By Anzal Amin
ISLAMABAD: Federal Minister for Climate Change, Sherry Rehman on Wednesday stressed coordination among all stakeholders to cope with the repercussions of climate change and save the natural eco-system from hazardous impacts of pollution.
Addressing a session on ‘Building resilience to preserve our common future’, moderated by Senator Mushahid Hussain Syed she said, despite contributing less than 1% of global greenhouse gas emissions, Pakistan was committed to improving air pollution and reducing emissions.
“In the gigantic calamity of climate change the utmost issue is climate justice; there should be reparations given to countries that are suffering from the effects of climate change caused by excessive emissions of the Global North” she added.
Explaining the situation in Pakistan, she said Sindh experienced seven times the average rainfall in August during the current year.
She further elaborated that 2022 has been the year of multiple climate change catastrophes starting off with heat waves resultantly melting a great number of glaciers in Pakistan’s North to inflicting desertification in huge regions of River Indus delta.
The minister more than 6000 roads and 200 bridges have been ripped apart and we still are evaluating the actual on-ground damage.
Sherry said, “Pakistan is facing the brunt of overconsumption in the west and we want to raise this argument at not just the UN but also at COP 27. Many parts of Asia Pacific will face the same damages in the coming years especially those not adapting to climate resilience.
We’re seeing a situation where all international platforms, including the UN, are perturbed. While reparations are difficult but compensation will be at the center of our climate agenda.”
Senator Mushahid Hussain lamented that though Pakistan contributes less than 1% to global emissions still it is one of the top affected countries due to climate change.
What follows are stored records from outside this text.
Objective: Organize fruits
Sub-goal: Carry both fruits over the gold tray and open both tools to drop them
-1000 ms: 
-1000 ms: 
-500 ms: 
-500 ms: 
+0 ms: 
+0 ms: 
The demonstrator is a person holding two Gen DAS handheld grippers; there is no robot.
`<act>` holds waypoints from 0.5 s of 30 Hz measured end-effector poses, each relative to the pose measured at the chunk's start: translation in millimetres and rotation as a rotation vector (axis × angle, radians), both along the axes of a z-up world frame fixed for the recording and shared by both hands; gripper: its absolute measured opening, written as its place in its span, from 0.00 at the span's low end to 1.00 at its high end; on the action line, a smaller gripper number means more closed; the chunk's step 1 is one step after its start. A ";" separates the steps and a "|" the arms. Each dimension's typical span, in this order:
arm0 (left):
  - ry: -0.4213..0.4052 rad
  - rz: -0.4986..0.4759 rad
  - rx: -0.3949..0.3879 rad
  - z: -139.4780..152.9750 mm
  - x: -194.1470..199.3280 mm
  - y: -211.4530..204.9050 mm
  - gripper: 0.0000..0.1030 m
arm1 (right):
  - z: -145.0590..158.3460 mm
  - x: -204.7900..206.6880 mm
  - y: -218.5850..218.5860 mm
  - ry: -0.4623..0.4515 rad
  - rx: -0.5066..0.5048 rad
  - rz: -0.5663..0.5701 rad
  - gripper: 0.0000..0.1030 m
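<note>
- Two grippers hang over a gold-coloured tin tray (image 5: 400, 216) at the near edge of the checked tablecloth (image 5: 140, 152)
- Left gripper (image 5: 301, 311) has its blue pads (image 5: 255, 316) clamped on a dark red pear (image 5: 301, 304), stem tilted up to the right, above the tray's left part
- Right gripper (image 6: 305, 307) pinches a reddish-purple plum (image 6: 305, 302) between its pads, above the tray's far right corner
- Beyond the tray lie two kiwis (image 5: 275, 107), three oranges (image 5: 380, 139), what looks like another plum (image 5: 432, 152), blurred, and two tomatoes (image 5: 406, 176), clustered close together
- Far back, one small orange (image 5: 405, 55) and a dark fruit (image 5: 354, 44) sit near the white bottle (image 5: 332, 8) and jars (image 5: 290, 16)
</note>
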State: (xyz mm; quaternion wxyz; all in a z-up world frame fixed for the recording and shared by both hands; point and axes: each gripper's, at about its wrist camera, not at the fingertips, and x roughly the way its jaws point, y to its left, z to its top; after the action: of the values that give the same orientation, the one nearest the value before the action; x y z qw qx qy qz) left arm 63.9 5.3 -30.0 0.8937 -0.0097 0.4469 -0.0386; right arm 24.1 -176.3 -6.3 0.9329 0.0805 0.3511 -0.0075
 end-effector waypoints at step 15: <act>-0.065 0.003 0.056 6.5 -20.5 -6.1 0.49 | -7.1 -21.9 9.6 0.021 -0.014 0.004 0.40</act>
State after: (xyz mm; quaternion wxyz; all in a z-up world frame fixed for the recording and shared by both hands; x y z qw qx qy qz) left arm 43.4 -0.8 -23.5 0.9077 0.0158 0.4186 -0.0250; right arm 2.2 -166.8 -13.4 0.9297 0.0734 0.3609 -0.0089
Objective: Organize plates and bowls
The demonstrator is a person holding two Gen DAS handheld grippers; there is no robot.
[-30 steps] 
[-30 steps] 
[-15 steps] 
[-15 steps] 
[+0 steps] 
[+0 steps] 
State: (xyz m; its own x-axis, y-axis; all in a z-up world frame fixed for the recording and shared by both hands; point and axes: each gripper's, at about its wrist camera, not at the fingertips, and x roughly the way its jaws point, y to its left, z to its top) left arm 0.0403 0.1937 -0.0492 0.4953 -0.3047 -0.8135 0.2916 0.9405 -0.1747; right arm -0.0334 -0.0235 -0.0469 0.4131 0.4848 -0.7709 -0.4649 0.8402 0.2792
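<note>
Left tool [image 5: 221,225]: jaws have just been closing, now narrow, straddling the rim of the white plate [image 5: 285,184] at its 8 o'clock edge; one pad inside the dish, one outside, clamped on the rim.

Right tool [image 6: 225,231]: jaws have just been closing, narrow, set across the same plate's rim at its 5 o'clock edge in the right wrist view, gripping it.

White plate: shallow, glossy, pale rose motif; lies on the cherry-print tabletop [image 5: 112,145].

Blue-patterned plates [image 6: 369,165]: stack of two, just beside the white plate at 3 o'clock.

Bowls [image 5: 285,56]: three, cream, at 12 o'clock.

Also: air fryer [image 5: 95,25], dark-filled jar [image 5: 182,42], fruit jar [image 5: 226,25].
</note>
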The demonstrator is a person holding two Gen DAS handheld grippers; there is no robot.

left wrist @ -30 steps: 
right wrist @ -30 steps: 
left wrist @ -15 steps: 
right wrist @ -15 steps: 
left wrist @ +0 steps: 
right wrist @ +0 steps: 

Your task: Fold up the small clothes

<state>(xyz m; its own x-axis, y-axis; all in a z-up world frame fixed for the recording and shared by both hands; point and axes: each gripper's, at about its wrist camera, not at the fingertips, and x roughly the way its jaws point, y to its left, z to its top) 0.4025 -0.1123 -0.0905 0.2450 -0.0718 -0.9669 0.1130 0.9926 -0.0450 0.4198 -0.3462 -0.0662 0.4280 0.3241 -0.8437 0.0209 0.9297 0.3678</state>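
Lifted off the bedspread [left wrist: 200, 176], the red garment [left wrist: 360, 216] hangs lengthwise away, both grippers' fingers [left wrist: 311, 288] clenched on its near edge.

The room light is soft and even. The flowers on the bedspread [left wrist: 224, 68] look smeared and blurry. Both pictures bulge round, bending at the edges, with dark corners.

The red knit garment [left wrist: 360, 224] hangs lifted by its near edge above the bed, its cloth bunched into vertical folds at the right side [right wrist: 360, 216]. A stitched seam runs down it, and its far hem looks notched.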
Ms. Georgina Lloyd, Regional Coordinator (Asia and the Pacific) of Environmental Law and Governance at UNEP, explained that we’re in a climate emergency that is affecting Pakistan and the globe. A resilient society needs to have equitable and sustainable development.
Leave no one behind (LNOB) is the central, transformative promise of the 2030 Agenda for Sustainable Development. Environmental rule of law, Green approaches to climate change recovery (ending fossil fuel subsidies, enforcing the polluter pays principle, supporting green jobs, and including green conditionalities in fiscal recovery policies), socially inclusive development, Investment in green economy and Renewable sector are the key pillars to a sustainable future. The green economy can generate more than 2.4 million jobs by 2030.
In this regard, parliaments need to take a 3-prong approach; Legislative, Budgetary, and Oversight Actions towards sustainable development.
Ms. Sarah Wade-Apicella, Head of Partnerships and Stakeholder Engagement Unit, United Nations Office for Disaster Risk Reduction (UNDRR), gave recommendations for a risk-informed resilience pathway.
She said that investment in governance and institutional coordination, innovative financing mechanisms, resilient infrastructure investments, sustainable consumption and nature-based solutions can help greatly in a sustainable recovery.
Mr Saber H. Chaudhary, Honorary IPU President, MP from Bangladesh, said that we are living in terrible times of Climate Change and Disasters.
He said that Pakistan has just incurred a potential loss of 30 billion dollars. He also said that the future of humanity is faced with water stress and unprecedented loss of biodiversity.
Ms. Shazia Raffi, participating online from New York, added that Pakistan has seen unprecedented times in the last 2 years. Climate change is inflicting a loss of 9M lives globally every year. Pakistan is facing both hazardous air pollution and heat waves.
Quality monitoring can help parliamentarians see the progress of their actions and share that Pakistan has signed and ratified all the agreements on climate change.